O’nun mübarek yüzüne herkes hayrandı. Hâris b. Amr şöyle anlatır:
Rasûlullâh (s.a.v) Mina’da veya Arafat’tayken yanına vardım. İnsanlar etrâfını sarmışlardı.
O esnâda bedevîler geliyor ve Efendimiz’in mübârek yüzünü görünce:
“–Bu mübârek bir yüzdür” demekten kendilerini alamıyorlardı. (Buhârî, el-Edebü’l-müfred, no: 1148)

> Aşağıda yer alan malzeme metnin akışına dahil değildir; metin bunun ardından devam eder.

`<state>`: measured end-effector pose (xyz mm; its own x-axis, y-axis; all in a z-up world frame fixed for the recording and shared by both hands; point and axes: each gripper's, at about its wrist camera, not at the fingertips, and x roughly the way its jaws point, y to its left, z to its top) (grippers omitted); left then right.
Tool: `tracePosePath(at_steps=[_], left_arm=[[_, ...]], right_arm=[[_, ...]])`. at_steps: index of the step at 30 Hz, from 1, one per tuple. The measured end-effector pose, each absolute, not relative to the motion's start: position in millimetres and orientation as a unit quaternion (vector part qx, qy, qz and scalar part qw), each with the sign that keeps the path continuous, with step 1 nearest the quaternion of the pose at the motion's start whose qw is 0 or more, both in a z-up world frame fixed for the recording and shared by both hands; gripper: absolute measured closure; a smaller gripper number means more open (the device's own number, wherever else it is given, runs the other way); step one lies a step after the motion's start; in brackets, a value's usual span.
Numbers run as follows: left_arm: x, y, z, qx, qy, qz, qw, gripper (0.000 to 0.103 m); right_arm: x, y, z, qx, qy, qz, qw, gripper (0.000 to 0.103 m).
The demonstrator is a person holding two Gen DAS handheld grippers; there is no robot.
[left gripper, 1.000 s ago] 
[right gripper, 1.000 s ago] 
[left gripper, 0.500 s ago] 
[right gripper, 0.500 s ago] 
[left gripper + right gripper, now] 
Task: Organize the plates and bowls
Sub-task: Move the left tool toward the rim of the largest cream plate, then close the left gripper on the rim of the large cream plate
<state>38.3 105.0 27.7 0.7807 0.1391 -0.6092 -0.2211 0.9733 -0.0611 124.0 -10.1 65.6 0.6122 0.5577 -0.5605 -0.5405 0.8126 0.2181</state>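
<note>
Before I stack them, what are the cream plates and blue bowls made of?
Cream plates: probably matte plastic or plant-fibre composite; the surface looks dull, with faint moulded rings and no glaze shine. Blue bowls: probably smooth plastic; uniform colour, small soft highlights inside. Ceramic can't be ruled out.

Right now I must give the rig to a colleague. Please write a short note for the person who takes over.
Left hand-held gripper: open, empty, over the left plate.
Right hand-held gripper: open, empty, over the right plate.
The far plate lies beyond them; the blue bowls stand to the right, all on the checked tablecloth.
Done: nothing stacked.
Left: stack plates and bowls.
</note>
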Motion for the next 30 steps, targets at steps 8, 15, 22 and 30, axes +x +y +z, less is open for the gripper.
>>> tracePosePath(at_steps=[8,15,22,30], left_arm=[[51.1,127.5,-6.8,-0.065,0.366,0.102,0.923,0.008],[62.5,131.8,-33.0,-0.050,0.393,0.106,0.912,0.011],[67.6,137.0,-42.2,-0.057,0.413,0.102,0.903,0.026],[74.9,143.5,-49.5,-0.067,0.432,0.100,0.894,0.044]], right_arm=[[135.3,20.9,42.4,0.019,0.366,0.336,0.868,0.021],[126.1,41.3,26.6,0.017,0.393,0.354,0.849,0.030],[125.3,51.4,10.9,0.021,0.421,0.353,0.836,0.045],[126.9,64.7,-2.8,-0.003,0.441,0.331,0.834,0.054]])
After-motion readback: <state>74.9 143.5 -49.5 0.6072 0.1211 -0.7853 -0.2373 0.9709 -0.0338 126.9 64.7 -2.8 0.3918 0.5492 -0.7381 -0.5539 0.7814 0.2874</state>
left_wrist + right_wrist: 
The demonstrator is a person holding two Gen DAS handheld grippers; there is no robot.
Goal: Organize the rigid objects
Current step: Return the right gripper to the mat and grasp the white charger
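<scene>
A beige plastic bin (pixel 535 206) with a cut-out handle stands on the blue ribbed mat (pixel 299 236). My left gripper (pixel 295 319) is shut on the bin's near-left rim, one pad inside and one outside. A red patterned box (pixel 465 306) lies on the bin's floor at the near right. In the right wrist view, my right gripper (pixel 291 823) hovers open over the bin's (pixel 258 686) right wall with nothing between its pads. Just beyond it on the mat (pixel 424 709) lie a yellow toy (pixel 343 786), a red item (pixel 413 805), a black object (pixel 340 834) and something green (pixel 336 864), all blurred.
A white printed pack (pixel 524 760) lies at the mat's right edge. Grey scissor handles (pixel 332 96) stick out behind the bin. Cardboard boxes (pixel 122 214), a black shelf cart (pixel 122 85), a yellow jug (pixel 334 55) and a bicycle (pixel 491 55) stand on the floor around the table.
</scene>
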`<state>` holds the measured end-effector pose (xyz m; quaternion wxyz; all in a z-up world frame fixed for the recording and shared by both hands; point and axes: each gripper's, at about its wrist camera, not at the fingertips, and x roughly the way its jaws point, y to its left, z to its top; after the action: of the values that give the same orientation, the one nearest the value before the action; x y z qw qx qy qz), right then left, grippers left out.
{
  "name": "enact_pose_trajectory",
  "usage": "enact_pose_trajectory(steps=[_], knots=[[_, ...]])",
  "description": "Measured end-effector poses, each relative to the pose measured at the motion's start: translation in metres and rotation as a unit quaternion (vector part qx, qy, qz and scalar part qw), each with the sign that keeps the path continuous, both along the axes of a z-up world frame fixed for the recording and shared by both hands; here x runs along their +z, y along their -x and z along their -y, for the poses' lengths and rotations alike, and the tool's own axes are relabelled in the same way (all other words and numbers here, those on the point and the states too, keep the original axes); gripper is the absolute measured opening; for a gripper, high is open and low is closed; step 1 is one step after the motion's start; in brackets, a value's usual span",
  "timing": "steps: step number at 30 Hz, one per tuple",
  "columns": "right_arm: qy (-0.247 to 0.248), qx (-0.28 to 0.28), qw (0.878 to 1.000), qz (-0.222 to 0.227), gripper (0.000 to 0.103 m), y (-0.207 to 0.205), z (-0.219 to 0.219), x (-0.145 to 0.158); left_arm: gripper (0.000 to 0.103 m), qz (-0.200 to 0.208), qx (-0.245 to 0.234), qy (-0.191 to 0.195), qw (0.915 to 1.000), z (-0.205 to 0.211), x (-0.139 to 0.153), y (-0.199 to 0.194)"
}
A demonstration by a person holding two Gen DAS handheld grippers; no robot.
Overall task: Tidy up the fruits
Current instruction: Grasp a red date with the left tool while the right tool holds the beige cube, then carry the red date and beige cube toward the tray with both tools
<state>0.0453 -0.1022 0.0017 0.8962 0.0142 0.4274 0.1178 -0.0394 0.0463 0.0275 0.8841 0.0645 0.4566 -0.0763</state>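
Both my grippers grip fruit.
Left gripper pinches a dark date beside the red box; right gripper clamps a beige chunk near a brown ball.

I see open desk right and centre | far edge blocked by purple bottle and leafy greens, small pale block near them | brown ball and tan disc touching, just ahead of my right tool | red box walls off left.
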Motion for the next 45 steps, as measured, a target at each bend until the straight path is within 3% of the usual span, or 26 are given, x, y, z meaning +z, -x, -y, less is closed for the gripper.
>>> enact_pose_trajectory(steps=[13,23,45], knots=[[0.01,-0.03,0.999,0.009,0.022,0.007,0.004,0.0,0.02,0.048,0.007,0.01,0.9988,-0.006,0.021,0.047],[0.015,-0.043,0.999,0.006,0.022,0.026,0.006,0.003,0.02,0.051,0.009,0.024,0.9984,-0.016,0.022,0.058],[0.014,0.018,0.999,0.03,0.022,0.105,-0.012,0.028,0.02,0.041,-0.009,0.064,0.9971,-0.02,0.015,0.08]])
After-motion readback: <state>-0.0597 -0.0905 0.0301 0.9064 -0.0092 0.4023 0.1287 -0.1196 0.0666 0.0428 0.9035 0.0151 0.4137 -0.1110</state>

Muhammed’in Rabbine Sığın!
Devir, Muhammed (a.s)’ın devridir. Onun peygamberliğinden sonra herkesin ve herşeyin hükmü bitmiştir. Râfi’ bin Umeyr’in, İslâm’a girişine sebep olan şu hâdise de bunun şâhitlerinden biridir. Râfî şöyle anlatır:
Bir gece kumluk bir arazide yürüyordum. Uykum geldi, devemden indim, onu ıhtırıp uykuya hazırlandım. Uyumadan önce câhiliye usûlü bir istiâzede bulunarak:
“–Cinlerden bu vâdinin büyüğüne sığındım” dedim. Rüyâmda bir adam gördüm; elindeki harbeyi devemin göğsüne saplamak istiyordu. O anda korkuyla uyandım, sağa sola baktım, bir şey göremedim. “Herhalde bir rüyaydı” dedim. Sonra dönüp tekrar uyudum ve aynı şeyi görerek uyandım. Baktım ki devem sarsılıyor. Bir de baktım, rüyada gördüğüm genç elinde harbeyle duruyor. Yanında bir ihtiyar elinden tutmuş, harbesini deveme saplamasına mâni oluyordu. Onlar böyle çekişirlerken birden üç yaban öküzü göründü. İhtiyar:
“–Kalk, bu insanın devesine fidye olarak şu yaban öküzlerinden dilediğini al!” dedi. Genç kalktı, bir öküzü aldı ve gitti. Sonra o ihtiyar bana dönerek:
“–Bundan sonra herhangi bir vâdide konaklayıp da korktuğunda, «Bu vâdinin korkularından Muhammed’in Rabbine sığınırım» de, sakın cinlerden birine sığınma. Artık cinlerin işi batıl olmuştur” dedi. Ben:
“–Muhammed de kim?” dedim.
“–O, Arab Peygamber’dir; ne doğuludur, ne de batılı. Pazartesi günü peygamber olarak gönderilmiştir” dedi. Ben:
“–Yeri neresidir?” diye sordum.
“–Hurmalık ve yeşillik Yesrib’dir” dedi.
Sabaha doğru deveme binerek serî bir yürüyüşle Medine’ye ulaştım. Rasûlullâh (s.a.v) beni görünce, ben birşey söylemeden başıma gelenleri tek tek anlattı ve beni İslâm’a davet etti. Ben de müslüman oldum. (Suyûtî, Lübâbu’n-Nukûl, s. 247, (el-Cin 6); Harâitî, Hevâtifu’l-Cânn)
Artık bundan sonra Rasûlullah (s.a.v)’in hükmü geçerlidir ve O’nun getirdiği dine inanan kişinin canı ve malı emniyette olur.